Recorded data below:
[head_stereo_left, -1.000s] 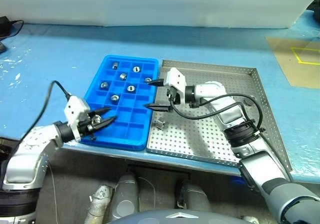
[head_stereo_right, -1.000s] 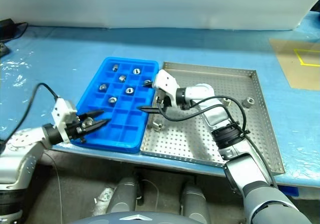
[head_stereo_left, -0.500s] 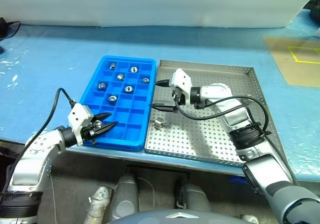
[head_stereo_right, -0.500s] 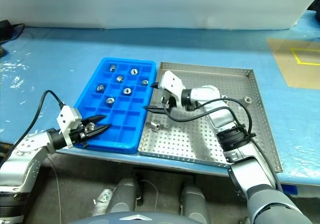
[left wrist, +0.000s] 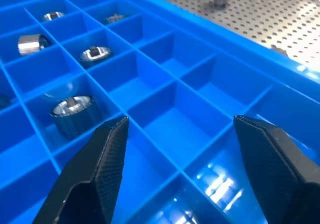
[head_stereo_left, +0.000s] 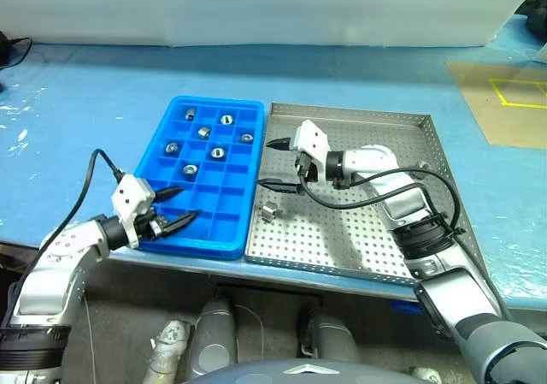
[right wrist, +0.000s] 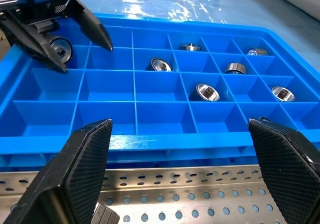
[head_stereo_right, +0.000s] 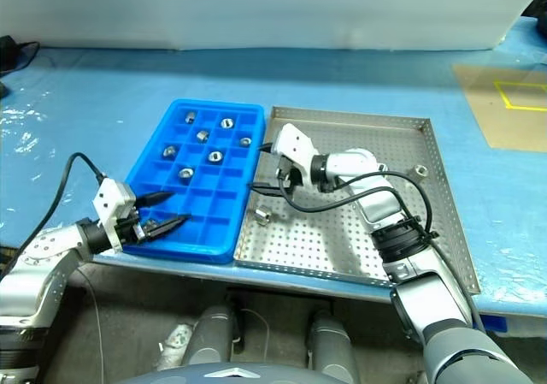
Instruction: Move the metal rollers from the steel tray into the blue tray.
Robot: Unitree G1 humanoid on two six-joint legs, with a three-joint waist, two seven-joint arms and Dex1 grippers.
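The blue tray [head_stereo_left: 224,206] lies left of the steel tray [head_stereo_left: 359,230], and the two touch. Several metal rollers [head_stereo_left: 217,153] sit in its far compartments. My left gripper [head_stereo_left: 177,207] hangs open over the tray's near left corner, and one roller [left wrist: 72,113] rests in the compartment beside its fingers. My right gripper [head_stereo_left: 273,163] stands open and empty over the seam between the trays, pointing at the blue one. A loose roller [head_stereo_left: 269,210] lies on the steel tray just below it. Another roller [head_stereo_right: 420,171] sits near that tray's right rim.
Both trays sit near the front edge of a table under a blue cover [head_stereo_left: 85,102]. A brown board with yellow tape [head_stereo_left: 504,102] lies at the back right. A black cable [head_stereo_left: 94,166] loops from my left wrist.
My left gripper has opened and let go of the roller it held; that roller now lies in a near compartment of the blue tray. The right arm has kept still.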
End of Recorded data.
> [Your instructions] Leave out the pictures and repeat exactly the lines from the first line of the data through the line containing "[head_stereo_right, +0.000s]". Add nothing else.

> [Your response]
[head_stereo_left, -1.000s] 
[head_stereo_right, -1.000s] 
[head_stereo_left, -0.500s] 
[head_stereo_right, -0.500s] 
[left wrist, +0.000s] 
[head_stereo_left, +0.000s] 
[right wrist, +0.000s] 
[head_stereo_right, +0.000s] 

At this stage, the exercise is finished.